▸ Task prompt: For every line in the records that has the word "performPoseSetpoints", make a copy.

▸ Record extracts:
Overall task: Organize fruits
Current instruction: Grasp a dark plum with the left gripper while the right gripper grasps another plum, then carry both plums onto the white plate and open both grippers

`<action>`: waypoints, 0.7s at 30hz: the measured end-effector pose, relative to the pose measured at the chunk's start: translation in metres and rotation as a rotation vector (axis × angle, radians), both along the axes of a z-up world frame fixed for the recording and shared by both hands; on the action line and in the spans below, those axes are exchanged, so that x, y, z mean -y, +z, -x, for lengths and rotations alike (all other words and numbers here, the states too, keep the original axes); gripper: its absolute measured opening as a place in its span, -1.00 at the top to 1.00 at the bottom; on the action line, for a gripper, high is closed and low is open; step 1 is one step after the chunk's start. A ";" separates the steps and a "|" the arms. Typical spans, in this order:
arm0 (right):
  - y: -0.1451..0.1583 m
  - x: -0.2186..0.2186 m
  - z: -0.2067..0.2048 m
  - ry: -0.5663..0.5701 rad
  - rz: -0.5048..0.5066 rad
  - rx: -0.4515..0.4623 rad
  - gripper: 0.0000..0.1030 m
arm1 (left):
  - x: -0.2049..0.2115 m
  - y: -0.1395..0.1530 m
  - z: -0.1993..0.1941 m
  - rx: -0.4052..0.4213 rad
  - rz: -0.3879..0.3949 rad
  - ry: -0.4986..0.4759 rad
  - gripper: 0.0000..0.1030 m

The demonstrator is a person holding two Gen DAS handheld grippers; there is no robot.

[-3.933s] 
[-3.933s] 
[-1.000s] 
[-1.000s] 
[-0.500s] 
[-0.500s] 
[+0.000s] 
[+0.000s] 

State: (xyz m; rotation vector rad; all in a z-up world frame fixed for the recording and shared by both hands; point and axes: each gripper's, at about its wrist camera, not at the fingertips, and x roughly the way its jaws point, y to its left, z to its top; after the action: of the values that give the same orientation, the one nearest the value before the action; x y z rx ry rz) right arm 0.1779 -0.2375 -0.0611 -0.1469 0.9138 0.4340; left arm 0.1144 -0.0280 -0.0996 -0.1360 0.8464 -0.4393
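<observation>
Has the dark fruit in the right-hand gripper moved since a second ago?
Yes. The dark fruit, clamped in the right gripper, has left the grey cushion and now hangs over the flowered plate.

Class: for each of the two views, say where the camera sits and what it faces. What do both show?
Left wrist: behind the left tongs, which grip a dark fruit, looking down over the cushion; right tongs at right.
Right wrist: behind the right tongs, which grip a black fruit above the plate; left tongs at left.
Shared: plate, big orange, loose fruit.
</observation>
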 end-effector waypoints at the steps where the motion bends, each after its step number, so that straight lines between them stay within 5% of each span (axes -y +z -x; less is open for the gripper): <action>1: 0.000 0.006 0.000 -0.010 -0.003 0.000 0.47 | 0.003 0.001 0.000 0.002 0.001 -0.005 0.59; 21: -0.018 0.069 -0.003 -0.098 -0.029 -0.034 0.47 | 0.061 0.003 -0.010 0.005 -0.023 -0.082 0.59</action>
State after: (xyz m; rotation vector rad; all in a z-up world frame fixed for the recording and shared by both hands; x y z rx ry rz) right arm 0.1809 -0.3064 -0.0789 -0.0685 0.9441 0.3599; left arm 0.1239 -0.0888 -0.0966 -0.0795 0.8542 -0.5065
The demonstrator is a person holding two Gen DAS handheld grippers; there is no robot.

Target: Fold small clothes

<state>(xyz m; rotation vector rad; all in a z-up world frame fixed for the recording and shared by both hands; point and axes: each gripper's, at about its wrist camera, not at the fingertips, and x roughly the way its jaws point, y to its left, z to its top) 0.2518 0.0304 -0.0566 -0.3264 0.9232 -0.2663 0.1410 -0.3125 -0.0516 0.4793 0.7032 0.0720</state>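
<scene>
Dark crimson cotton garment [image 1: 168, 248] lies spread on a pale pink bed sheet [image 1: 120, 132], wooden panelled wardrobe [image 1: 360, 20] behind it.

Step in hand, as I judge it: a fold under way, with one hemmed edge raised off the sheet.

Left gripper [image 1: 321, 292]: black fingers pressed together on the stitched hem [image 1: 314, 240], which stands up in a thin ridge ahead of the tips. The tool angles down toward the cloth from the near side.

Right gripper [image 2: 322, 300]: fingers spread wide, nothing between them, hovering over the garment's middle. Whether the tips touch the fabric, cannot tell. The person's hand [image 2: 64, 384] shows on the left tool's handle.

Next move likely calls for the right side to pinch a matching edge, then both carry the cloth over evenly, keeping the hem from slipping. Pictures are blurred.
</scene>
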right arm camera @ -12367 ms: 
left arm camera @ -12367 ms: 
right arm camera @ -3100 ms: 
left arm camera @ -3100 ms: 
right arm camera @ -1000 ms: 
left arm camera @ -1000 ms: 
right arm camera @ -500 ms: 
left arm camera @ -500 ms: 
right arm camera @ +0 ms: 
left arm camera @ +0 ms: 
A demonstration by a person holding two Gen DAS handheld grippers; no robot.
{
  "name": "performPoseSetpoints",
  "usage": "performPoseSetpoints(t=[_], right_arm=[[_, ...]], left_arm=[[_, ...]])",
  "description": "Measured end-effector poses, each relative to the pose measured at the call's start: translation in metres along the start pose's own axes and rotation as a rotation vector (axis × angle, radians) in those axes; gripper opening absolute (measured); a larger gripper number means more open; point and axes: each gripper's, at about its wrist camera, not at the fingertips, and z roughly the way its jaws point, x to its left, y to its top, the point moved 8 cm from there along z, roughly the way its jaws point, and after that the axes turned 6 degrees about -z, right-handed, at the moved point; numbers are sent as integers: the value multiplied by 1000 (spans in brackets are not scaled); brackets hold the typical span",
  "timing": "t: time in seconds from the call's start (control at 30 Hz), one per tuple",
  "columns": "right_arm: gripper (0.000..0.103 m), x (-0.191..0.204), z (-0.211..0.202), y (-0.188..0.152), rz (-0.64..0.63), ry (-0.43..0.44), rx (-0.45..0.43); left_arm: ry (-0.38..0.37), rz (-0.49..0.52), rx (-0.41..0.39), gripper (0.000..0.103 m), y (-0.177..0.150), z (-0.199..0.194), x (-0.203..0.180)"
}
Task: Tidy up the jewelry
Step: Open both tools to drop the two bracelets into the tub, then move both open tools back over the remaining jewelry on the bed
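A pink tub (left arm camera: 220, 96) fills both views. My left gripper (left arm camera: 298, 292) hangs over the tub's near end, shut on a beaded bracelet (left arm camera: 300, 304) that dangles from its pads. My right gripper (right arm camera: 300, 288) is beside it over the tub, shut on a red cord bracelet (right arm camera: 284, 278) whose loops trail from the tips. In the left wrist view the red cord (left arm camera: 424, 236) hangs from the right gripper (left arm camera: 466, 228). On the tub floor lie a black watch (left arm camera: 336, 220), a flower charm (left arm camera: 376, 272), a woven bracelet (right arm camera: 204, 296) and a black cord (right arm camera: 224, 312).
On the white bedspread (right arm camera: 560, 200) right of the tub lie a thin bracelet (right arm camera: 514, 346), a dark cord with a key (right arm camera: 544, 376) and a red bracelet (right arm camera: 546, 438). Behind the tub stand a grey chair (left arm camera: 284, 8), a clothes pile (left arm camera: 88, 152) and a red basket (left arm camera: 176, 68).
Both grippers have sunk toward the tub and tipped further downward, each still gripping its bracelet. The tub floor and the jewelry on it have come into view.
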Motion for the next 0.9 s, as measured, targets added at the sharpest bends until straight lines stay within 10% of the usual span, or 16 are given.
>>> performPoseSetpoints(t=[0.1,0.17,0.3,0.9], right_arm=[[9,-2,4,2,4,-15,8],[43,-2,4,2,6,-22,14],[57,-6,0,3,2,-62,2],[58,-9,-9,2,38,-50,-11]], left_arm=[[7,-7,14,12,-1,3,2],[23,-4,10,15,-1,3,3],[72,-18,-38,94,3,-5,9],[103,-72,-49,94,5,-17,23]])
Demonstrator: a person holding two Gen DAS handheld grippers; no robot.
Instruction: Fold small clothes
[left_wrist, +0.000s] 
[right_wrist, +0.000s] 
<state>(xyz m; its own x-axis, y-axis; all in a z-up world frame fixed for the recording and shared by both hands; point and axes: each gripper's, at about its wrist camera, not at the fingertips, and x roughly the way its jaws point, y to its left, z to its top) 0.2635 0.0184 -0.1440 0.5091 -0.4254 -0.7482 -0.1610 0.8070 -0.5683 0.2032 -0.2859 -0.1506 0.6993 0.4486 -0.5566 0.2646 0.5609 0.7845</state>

▸ Written answer:
  "name": "performPoseSetpoints",
  "usage": "performPoseSetpoints(t=[_], right_arm=[[_, ...]], left_arm=[[_, ...]])",
>>> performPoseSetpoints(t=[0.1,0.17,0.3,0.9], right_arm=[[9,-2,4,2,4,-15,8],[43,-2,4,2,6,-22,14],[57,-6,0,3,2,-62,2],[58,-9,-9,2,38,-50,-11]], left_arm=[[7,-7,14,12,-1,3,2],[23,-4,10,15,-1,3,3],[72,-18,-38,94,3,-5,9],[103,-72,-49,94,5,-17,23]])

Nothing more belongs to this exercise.